When you're a kid, you agree to a lot of things like that. Adults say that something is really important, and you say "OK." Maybe it is important, maybe you actually remember it decades later - maybe a lot of maybes.
Brandt did remember. Probably because it was a good excuse to run away; his marriage with Alice is crumbling, now that he's in his early thirties, and the anniversary of his grandfather's death is as good a reason as any to head back to the rural Japanese landscape where he grew up.
Ghost Tree is about what he finds there. As the title implies, it's not just a tree - this is a book in which there are real ghosts, and some people can talk to them and interact with them. Brandt's grandfather is one, but there are a lot more - that tree is a place where they gather, and ghosts, as we all know, are unquiet spirits who have something left unfinished.
Brandt isn't fazed by the supernatural; maybe he'd suspected, or maybe this is just the kind of thing he always was hoping would erupt into his life. He's happy to talk to his grandfather, happy to talk to various ghosts and try to help them work out their problems.

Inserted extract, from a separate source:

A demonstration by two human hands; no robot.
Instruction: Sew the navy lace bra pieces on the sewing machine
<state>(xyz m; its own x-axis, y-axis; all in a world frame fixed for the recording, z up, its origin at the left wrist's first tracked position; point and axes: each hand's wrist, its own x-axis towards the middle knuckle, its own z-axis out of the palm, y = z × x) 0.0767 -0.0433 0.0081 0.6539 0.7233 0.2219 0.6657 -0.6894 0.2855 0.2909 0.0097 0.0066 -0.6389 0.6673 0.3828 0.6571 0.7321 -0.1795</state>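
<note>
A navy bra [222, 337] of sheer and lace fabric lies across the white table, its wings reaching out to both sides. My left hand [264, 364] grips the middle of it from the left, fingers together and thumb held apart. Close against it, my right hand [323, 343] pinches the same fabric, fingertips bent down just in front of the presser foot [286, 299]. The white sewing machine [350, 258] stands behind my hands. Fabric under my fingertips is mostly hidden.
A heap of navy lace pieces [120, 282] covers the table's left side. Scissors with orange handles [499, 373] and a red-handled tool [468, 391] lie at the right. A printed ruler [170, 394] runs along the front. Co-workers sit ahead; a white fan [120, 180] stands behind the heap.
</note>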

But his grandfather isn't sure, now, if this was a good idea. He now thinks he wasted his own life with ghosts - neglected his wife, Brandt's grandmother, who is still there in their old house, now quietly taking Brandt to task for the same flaws her late husband had - and he's worried that Brandt will do exactly the same thing, will give up the world of the living for the simpler world of the dead.
Brandt has other things drawing him to that world: not just his breaking marriage behind him, but the ghost of Arami, his teenage girlfriend, the one who got away, who died not long after he left her and Japan so many years ago. The past is always tempting, especially when it hasn't changed. Even when it's a ghost you can't touch.
There are other elements of this collection of ghosts, other issues and problems and creatures. But that's the core of it: the question of how much energy and time to give to the past and the dead, and how much to give to the living and the future.
Brandt has to make that decision, in the end. Arami has to make a different kind of decision, because this is a cosmology where ghosts aren't trapped, aren't lesser or echoes - just people, later on, in a different way.
Bobby Curnow and Simon Gane (words and art, respectively - colors are by Ian Herring with Becka Kinzie and letters by Chris Mowry) tell this story well, in a mostly quiet mode. Gane gives the world a lushness and depth, and Herrings's mostly subtle colors add to that depth. Curnow's dialogue is real and his people realistic, and he doesn't turn any of his endings facile or obvious. There are a number of excellent moments near the end, in particular: a panel that pays off the "usually one a generation" talk earlier, and a stronger ending to the Brandt-Alice story than I expected.
This is a fine graphic novel: as it says, about "love, loss, and how the past never truly stays dead."